**Brief:**
Line by line, retype the material below exactly, from its first line up to and including the one holding "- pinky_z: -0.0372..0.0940".

**Data shown:**
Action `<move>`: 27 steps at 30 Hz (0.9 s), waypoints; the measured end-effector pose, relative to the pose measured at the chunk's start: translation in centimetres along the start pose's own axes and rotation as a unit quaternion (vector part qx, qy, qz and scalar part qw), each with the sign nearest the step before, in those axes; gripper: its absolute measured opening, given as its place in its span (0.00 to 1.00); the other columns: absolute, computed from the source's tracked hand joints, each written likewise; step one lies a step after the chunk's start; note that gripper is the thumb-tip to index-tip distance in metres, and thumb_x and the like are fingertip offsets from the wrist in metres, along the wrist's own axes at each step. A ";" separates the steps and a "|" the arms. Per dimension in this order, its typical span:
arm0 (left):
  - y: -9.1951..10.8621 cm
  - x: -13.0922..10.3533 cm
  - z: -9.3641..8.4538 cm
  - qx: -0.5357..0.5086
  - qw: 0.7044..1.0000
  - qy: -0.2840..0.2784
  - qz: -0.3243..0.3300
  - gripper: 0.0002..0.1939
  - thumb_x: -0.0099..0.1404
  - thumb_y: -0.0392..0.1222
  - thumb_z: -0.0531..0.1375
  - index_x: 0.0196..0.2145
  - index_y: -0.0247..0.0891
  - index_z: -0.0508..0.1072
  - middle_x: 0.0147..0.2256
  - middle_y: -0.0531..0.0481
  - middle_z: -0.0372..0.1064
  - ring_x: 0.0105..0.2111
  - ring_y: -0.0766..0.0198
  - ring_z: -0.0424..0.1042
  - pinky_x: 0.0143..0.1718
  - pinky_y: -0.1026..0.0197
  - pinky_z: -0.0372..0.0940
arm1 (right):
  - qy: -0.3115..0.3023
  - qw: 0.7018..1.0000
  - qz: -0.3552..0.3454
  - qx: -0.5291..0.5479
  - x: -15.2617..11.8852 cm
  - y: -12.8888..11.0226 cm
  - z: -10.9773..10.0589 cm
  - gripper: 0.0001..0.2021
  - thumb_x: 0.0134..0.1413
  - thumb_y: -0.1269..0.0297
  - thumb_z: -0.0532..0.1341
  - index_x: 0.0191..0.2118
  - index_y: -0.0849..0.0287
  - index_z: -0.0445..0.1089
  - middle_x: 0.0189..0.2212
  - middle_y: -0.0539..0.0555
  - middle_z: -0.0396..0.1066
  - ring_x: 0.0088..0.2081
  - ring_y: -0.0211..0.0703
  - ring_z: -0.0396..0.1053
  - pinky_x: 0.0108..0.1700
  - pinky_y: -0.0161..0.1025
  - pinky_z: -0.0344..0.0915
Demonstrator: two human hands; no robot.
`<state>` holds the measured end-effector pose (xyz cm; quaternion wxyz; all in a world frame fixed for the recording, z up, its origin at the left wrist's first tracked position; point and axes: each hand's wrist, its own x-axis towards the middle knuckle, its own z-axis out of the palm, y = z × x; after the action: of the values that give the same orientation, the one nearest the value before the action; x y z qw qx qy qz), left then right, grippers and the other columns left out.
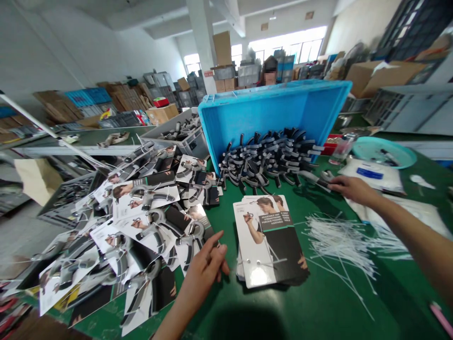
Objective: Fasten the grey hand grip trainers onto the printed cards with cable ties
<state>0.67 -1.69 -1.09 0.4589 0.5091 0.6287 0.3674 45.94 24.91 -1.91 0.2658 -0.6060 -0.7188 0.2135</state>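
Note:
My left hand [207, 264] hovers over the green table with its fingers loosely apart and nothing in them. It is between a pile of carded grip strengtheners [152, 226] and a stack of printed cards [271, 241]. To the right, my right hand [350, 190] pinches one end of a grey grip strengthener [314, 178], whose other end lies toward the blue crate [269, 106]. That crate is tipped on its side, and many black and grey grip strengtheners [265, 160] spill from its mouth. White cable ties [339, 245] lie in a heap below my right hand.
A grey crate [184, 134] of grip strengtheners stands behind the pile. On the right are a turquoise tray [384, 150], a clear jar [341, 150] and a white plastic bag [371, 174]. A person [270, 71] is behind the blue crate.

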 end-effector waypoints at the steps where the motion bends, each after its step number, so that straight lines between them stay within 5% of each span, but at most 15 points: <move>1: 0.2 0.1 -0.4 -0.003 1.000 0.013 0.007 0.32 0.71 0.57 0.52 0.63 0.33 0.61 0.24 0.53 0.72 0.20 0.66 0.65 0.25 0.63 0.62 | -0.015 0.999 0.006 0.030 -1.0 -1.3 -0.5 0.12 0.53 0.53 0.68 0.32 0.58 0.76 0.21 0.56 0.71 0.20 0.39 0.62 0.24 0.42 0.56; 3: 0.7 0.4 -0.9 -0.011 0.999 0.023 0.032 0.28 0.70 0.55 0.55 0.61 0.34 0.65 0.25 0.52 0.71 0.21 0.66 0.66 0.27 0.63 0.63 | -0.045 0.985 0.025 0.167 -3.9 -5.0 -0.9 0.14 0.57 0.51 0.64 0.39 0.56 0.75 0.23 0.52 0.69 0.20 0.34 0.60 0.22 0.39 0.53; 6: 2.1 1.3 -0.7 -0.028 0.992 0.041 0.113 0.24 0.71 0.50 0.56 0.61 0.40 0.65 0.38 0.47 0.76 0.34 0.63 0.73 0.39 0.60 0.68 | -0.101 0.897 0.063 0.425 -9.0 -11.9 0.3 0.12 0.61 0.53 0.61 0.39 0.56 0.74 0.31 0.52 0.71 0.17 0.24 0.42 0.19 0.34 0.45; 9: 3.7 2.8 0.3 -0.023 0.975 0.040 0.215 0.29 0.70 0.46 0.58 0.66 0.46 0.59 0.58 0.43 0.67 0.52 0.58 0.71 0.55 0.55 0.65 | -0.195 0.821 0.084 0.531 -12.8 -17.6 3.3 0.10 0.61 0.55 0.63 0.41 0.55 0.72 0.31 0.50 0.70 0.18 0.25 0.35 0.16 0.29 0.46; 14: 3.7 4.6 1.6 0.022 0.958 0.064 0.278 0.21 0.69 0.42 0.60 0.59 0.45 0.69 0.53 0.45 0.70 0.49 0.59 0.71 0.53 0.56 0.65 | -0.308 0.721 0.130 0.606 -15.1 -20.5 7.4 0.09 0.64 0.59 0.61 0.43 0.60 0.70 0.33 0.50 0.67 0.19 0.25 0.34 0.18 0.24 0.48; 16: 2.8 4.6 1.7 0.048 0.956 0.076 0.280 0.17 0.69 0.41 0.60 0.55 0.44 0.73 0.48 0.47 0.73 0.46 0.59 0.71 0.50 0.56 0.65 | -0.332 0.737 0.132 0.574 -15.6 -20.0 7.6 0.11 0.65 0.56 0.59 0.43 0.60 0.70 0.31 0.49 0.66 0.18 0.25 0.35 0.18 0.25 0.48; 19: 1.3 4.0 1.9 0.110 0.946 0.046 0.300 0.15 0.68 0.41 0.62 0.53 0.45 0.75 0.46 0.47 0.75 0.47 0.57 0.70 0.52 0.53 0.62 | -0.329 0.859 0.085 0.383 -16.4 -18.6 6.8 0.18 0.66 0.48 0.54 0.37 0.58 0.69 0.23 0.47 0.64 0.16 0.30 0.45 0.17 0.30 0.51; 21: 0.8 3.7 1.9 0.146 0.940 0.015 0.307 0.14 0.68 0.42 0.62 0.51 0.44 0.76 0.45 0.47 0.75 0.48 0.56 0.68 0.52 0.52 0.60 | -0.217 0.958 0.013 0.185 -16.9 -17.8 6.1 0.18 0.64 0.47 0.56 0.32 0.56 0.68 0.22 0.50 0.66 0.19 0.37 0.58 0.21 0.35 0.56; 22: 0.7 3.6 2.0 0.159 0.939 0.004 0.305 0.13 0.69 0.43 0.61 0.50 0.44 0.76 0.45 0.47 0.75 0.48 0.55 0.68 0.52 0.51 0.60 | -0.142 0.985 -0.029 0.097 -17.2 -17.5 5.8 0.16 0.63 0.49 0.57 0.32 0.56 0.69 0.24 0.52 0.68 0.23 0.41 0.63 0.24 0.37 0.60; 24: 0.9 3.9 2.0 0.175 0.938 0.007 0.299 0.11 0.71 0.43 0.58 0.48 0.43 0.77 0.45 0.46 0.74 0.48 0.55 0.67 0.52 0.51 0.59 | -0.047 0.993 -0.113 0.001 -17.7 -17.2 5.6 0.11 0.64 0.55 0.58 0.36 0.55 0.71 0.31 0.55 0.71 0.32 0.47 0.69 0.33 0.42 0.65; 27: 2.1 5.2 2.1 0.187 0.934 0.045 0.300 0.13 0.73 0.40 0.54 0.50 0.42 0.76 0.46 0.46 0.73 0.49 0.56 0.67 0.53 0.51 0.59 | -0.079 0.970 -0.230 0.008 -18.2 -17.9 6.3 0.07 0.65 0.64 0.58 0.45 0.53 0.72 0.42 0.57 0.72 0.44 0.50 0.69 0.46 0.46 0.67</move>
<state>3.03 3.85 -0.81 0.1949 0.7336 0.5239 0.3865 30.62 3.96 2.30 0.2550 -0.4036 -0.8557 0.1998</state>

**Result below:**
Action `<move>`: 27 steps at 30 Hz (0.9 s), waypoints; the measured end-effector pose, relative to the pose measured at the chunk's start: translation in centimetres along the start pose's own axes and rotation as a unit quaternion (vector part qx, qy, qz and scalar part qw), each with the sign nearest the step before, in those axes; gripper: its absolute measured opening, given as its place in its span (0.00 to 1.00); the other columns: absolute, computed from the source's tracked hand joints, each written likewise; step one lies a step after the chunk's start; note that gripper is the thumb-tip to index-tip distance in metres, and thumb_x and the like are fingertip offsets from the wrist in metres, along the wrist's own axes at each step. A ";" separates the steps and a "|" the arms. Per dimension in this order, its typical span:
arm0 (left):
  - y: -9.1951..10.8621 cm
  - x: -13.0922..10.3533 cm
  - z: -9.3641..8.4538 cm
  - qx: -0.5357..0.5086
  - qw: 0.7044..1.0000
  - qy: -0.2840..0.2784
  - qz: -0.3243..0.3300
  - gripper: 0.0002..0.1939
  - thumb_x: -0.0099..0.1404
  - thumb_y: -0.0392..0.1222
  - thumb_z: -0.0531..0.1375
  - index_x: 0.0196..0.2145
  - index_y: -0.0247..0.0891
  - index_z: -0.0508..0.1072
  - middle_x: 0.0147..0.2256
  - middle_y: -0.0531..0.0481
  - middle_z: -0.0372..0.1064
  - ring_x: 0.0105..0.2111
  - ring_y: -0.0766..0.0198
  - ring_z: -0.0424..0.1042
  - pinky_x: 0.0143..0.1718
  - pinky_y: -0.1026..0.0197
  - pinky_z: -0.0372..0.0940

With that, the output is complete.